Not long after I published my first post on learning to correct my posture, a friend told me I should try Ariel Yoga. She said the inverted postures allowed your spine to hang freely and your head to be “loose and bowling-ball-y.” She said she left the classes feeling taller and straighter, and suggested it might improve my walking posture. There was a studio she’d been going to that was only a few minutes’ walk from my apartment. I was sold.
The first class was expectedly awkward. Like any form of yoga, I spent my first day turning my neck around trying to look at the other people and confirm I was doing everything right. Ariel yoga is done using a large silk hammock to support and alter typical yoga stretches and postures. The hammocks are mostly opaque, but just see-through enough that if you press your face against them you can still see what the teacher is doing. We started class by sitting in our hammocks and doing basic stretches normally meant for the floor. Sometimes the hammock versions seemed less helpful than the standard poses, while others were leagues better in the hammock. I’ve never known a pigeon pose to stretch my hips quite as well as a pigeon pose suspended two feet off the ground.
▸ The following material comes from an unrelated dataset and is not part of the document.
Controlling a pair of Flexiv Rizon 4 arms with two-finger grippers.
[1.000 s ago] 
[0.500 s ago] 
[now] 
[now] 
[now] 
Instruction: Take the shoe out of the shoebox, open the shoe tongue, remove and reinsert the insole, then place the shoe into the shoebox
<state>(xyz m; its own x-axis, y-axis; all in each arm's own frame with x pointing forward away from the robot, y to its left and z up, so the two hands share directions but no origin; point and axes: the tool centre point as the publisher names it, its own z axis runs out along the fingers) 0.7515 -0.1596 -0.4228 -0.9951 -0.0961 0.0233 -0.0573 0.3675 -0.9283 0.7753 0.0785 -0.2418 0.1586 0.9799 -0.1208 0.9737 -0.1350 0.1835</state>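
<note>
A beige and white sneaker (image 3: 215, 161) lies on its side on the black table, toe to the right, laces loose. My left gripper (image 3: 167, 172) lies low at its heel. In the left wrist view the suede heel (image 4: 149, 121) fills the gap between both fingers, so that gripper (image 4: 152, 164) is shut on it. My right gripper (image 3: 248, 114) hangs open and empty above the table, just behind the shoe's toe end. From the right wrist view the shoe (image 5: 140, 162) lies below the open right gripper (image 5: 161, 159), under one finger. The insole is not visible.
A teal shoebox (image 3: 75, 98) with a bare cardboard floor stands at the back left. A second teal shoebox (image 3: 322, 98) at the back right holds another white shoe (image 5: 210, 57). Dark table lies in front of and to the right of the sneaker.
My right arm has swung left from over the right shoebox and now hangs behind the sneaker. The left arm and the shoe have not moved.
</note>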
After a few starter stretches to get us comfortable with the hammocks, the inversions began. The most basic is called the Spiderman, in which you hang upside-down with the soles of the feet together and the knees bowed out. You know, like Spiderman. The first moment I did it I felt the effects. Because the hammock holds you up by the pelvis and not the waist or the legs, nothing is straining or yanking. Your entire spine is allowed to relax against the pull of gravity, all the way up to your tailbone. It was amazing. I felt like my lumbar spine was massaging itself.
We did a few more inversions that first day, and a few more stretches. Like any yoga class, we ended with the savasana relaxation pose. It was so amazing to be floating in the air with every part of the body evenly supported by a silk hammock. While I still I wasn’t sold on the concept, it was worth trying again. Besides, I’d bought the beginner’s two-class pass.
My second class made more sense and involved less peeking through the hammock to see what I was doing wrong. I was still in the beginner level, full of students just as clueless as myself. I already felt more confident in the hammock, and was able to try a few things I hadn’t done the first time. I bought another set of three classes, and started to move on to the All Levels classes. I did a Flying Dog series that was pleasant murder on my hip flexors. I did a one-legged balancing Sun Salute that made all other Sun Salutes seem like child’s play. And in each class I got to flip upside-down and feel the weight of my entire existence empty out of my coccyx like an hour glass. It was great.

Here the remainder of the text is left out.